Continuity is the selling point
Maresca’s own explanation suggests City are not looking for a dramatic shift. Speaking to BBC Sport, he said: “Probably the reason why I am here is also because the idea from the club is to maintain the same style of football, the same idea, and we are going to try to do the most important thing in football which is try to win, to achieve important things. Then the day-by-day is also going to dictate the way I will work.”
That sounds like continuity by design, not by accident. Enzo is being sold as someone close enough to Guardiola’s football to keep the structure intact, but not as a copy. Khaldoon Al Mubarak put it this way to BBC Sport: “He is one of Pep's assistants at one point in his career so definitely - he will tell you - he is going to have taken a lot of inspiration in the philosophy of Pep, and you see that in his football. But he has also evolved his own philosophy.

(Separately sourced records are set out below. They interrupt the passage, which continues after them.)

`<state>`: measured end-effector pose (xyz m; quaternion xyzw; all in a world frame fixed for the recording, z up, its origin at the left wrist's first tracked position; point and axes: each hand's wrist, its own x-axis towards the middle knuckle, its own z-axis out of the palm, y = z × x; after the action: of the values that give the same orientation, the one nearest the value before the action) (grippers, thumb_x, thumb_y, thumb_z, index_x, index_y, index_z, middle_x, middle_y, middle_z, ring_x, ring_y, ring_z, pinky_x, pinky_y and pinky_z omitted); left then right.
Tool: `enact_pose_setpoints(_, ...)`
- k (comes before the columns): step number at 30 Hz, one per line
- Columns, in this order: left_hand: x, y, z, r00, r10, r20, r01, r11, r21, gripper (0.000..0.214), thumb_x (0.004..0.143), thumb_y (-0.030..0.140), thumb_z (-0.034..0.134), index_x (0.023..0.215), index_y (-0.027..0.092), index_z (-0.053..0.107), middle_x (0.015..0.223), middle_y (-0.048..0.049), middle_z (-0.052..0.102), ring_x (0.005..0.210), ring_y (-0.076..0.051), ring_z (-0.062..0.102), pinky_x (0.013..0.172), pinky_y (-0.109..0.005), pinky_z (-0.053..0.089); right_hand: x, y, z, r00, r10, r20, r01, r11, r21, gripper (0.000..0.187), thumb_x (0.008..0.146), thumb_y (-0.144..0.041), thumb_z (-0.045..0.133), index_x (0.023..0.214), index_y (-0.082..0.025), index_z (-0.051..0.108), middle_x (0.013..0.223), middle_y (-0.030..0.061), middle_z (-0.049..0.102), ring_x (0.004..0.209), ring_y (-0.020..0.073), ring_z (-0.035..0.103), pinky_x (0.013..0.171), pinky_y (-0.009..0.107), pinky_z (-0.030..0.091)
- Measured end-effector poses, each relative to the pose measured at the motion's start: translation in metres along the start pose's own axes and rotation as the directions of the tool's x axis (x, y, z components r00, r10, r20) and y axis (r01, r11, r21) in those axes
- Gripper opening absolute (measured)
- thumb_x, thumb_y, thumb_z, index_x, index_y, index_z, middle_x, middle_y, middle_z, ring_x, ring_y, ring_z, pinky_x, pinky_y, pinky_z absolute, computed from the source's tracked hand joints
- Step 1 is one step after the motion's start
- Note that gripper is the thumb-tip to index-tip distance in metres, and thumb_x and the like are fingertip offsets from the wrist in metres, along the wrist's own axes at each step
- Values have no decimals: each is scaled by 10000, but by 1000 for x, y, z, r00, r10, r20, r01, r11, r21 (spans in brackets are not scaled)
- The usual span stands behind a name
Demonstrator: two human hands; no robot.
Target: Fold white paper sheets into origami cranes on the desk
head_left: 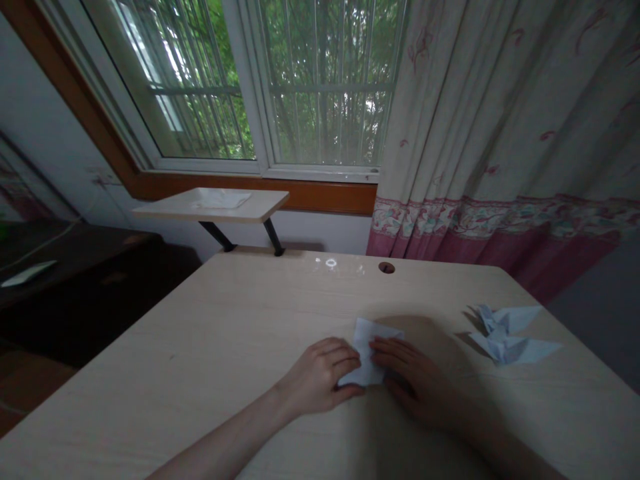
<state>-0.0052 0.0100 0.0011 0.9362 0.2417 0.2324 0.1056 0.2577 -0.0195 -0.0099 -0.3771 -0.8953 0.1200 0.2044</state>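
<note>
Folded paper figures (500, 348) near right hand (417, 377)

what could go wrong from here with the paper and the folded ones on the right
The paper lies on the desk between the left hand and the right hand; uneven pressure might make it slide or crease crookedly. The folded paper pieces sit near the desk's right edge, so a wide outward sweep of the right hand could knock them off.
</note>
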Motion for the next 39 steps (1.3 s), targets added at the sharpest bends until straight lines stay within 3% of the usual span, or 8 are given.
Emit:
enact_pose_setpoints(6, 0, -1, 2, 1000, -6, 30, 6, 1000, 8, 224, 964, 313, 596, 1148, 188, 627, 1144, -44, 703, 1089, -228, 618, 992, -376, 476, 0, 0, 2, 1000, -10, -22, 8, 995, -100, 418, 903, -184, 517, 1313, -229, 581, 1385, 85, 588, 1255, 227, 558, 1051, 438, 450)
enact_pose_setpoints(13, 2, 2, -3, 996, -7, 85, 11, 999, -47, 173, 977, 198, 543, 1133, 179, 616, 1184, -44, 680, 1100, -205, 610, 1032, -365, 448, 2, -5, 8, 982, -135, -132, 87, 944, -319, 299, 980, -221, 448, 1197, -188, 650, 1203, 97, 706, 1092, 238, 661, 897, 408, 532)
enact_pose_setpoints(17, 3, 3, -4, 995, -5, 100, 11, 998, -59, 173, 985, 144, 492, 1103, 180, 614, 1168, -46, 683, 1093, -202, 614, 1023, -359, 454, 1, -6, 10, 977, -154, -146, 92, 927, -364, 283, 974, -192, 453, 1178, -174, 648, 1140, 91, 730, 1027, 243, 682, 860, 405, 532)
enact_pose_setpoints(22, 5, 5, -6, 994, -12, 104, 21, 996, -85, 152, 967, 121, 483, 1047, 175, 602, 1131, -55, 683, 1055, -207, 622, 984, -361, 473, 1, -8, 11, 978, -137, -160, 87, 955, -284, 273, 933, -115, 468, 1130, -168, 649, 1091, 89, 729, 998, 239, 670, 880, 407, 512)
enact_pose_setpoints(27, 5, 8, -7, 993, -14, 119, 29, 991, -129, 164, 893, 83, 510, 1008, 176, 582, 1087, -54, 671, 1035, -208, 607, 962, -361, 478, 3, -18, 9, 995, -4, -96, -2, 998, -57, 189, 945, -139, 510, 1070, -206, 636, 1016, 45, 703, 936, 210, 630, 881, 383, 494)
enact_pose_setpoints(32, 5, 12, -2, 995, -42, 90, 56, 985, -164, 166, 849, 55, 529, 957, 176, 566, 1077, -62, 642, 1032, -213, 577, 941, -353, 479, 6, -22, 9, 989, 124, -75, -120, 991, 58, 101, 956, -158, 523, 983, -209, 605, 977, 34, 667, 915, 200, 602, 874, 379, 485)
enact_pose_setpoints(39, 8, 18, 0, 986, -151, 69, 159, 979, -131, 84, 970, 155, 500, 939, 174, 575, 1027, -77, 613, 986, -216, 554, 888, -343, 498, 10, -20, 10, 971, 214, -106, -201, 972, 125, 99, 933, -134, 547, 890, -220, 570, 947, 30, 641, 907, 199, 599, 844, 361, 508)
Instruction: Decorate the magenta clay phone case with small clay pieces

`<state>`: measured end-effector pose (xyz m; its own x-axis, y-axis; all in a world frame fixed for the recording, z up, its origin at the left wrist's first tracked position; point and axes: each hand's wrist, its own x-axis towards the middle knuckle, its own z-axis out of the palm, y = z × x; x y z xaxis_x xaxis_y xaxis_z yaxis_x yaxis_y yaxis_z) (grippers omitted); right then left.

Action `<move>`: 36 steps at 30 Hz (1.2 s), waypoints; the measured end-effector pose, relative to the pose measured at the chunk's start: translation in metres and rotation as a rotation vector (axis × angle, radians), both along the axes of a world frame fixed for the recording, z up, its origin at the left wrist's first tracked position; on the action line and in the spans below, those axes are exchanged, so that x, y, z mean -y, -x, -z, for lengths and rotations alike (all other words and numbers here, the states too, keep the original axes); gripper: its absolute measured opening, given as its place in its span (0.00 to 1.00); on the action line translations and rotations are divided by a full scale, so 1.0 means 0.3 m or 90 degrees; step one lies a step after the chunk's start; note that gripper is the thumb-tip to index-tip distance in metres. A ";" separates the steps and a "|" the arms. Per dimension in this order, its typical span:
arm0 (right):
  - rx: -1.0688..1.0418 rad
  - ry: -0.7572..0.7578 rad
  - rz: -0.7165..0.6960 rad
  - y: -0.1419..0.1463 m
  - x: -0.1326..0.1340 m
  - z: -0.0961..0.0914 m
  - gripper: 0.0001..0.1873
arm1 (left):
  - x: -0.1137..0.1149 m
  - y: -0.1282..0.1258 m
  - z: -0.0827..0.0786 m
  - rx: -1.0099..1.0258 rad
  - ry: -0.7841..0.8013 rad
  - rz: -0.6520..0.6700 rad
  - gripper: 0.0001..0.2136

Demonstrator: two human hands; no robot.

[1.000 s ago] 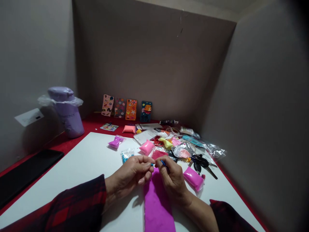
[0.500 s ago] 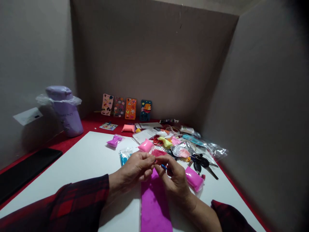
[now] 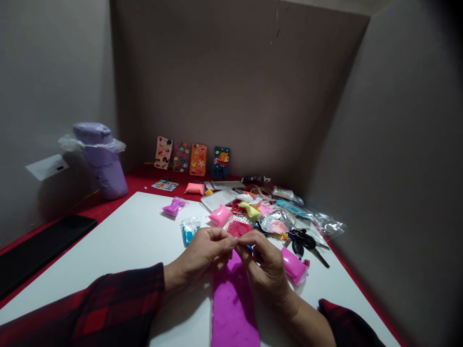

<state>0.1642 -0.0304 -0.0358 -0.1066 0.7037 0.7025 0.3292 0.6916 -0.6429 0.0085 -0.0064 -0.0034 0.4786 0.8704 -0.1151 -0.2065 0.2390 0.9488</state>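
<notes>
My left hand (image 3: 208,248) is closed in a pinch, its fingertips meeting those of my right hand; whatever lies between them is too small to make out. In my closed right hand (image 3: 265,260) a small blue piece (image 3: 249,247) shows between the fingers, its kind unclear. Below both hands a long flat purple slab (image 3: 235,308) with a clear edge lies on the white board (image 3: 123,250). Just beyond the fingertips is a red packet (image 3: 238,228). A packet of blue stuff (image 3: 189,232) lies beside my left hand, and a bright pink packet (image 3: 293,266) beside my right.
Scissors (image 3: 307,241) lie to the right, near a heap of packets and a clear plastic bag (image 3: 327,224). Four decorated phone cases, one orange (image 3: 198,160), lean at the back wall. A lilac tumbler (image 3: 104,166) and a black flat object (image 3: 47,248) stand left.
The camera view has shifted slightly, so everything sits a little further right. My fingertips have drawn closer together, and less of the blue piece shows.
</notes>
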 end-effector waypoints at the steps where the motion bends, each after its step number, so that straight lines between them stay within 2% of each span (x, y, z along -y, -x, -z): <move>1: 0.000 0.006 -0.007 -0.001 0.001 0.001 0.07 | 0.001 0.002 -0.001 -0.002 0.006 0.000 0.19; 14: -0.017 0.068 0.000 0.005 0.014 -0.002 0.05 | 0.003 0.022 0.037 -0.022 0.038 0.022 0.19; 23: 0.005 0.073 0.001 0.007 0.022 -0.008 0.04 | 0.017 0.017 0.014 -0.010 0.018 -0.028 0.20; 30: 0.007 0.078 0.028 0.008 0.027 -0.016 0.04 | 0.022 0.023 0.020 -0.013 0.065 -0.011 0.18; 36: 0.030 0.057 -0.002 0.011 0.034 -0.024 0.06 | 0.019 0.021 0.017 0.003 0.081 0.005 0.19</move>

I think Enzo brings a lot to this club.”
The key line in Maresca’s CV is obvious. He was Guardiola’s assistant during City’s Treble-winning 2022-23 campaign. For a club trying to avoid a cultural reset after Guardiola, that matters more than novelty.
It also explains why City appear to have chosen familiarity over disruption. A full break from Guardiola’s model might have bought Maresca more ideological freedom, but it would also have raised the risk of short-term drop-off. At this club, short-term drop-off is the one thing nobody really wants to entertain.
A three-year deal gives him some formal backing, yet the real contract is the one Neville described. Win, and continuity looks smart. Fall below the standards Guardiola left behind, and every similarity to his old boss will be judged more harshly.
Maresca comes back to Manchester City with the right references and the right language for the job. The harder part starts when the season does, because City are asking for continuity with Guardiola’s ideas and the same old winning habit.
FAQ
Why is Enzo Maresca's Manchester City job being called the ultimate test?
Gary Neville's view is that Manchester City are not a club allowing a soft transition. He said nothing less than winning will be accepted, and Maresca is taking over after a decade in which Pep Guardiola won 20 trophies. City also finished second in the Premier League with 78 points and 23 wins, so the baseline is already high.
Will Manchester City change style under Enzo Maresca?
The early message is continuity rather than a reset. Maresca said the club's idea is to maintain the same style of football and the same idea, while still trying to win. His background supports that approach because he worked as Guardiola's assistant during City's Treble-winning 2022-23 campaign.
How different is the pressure at Manchester City compared with Chelsea for Enzo Maresca?
Neville framed it as a clear step up in pressure. Chelsea finished 10th in the Premier League with 52 points and 14 wins, while City ended second with 78 points and 23 wins. Neville's argument is that expectations exist at both clubs, but City's recent standards are harsher.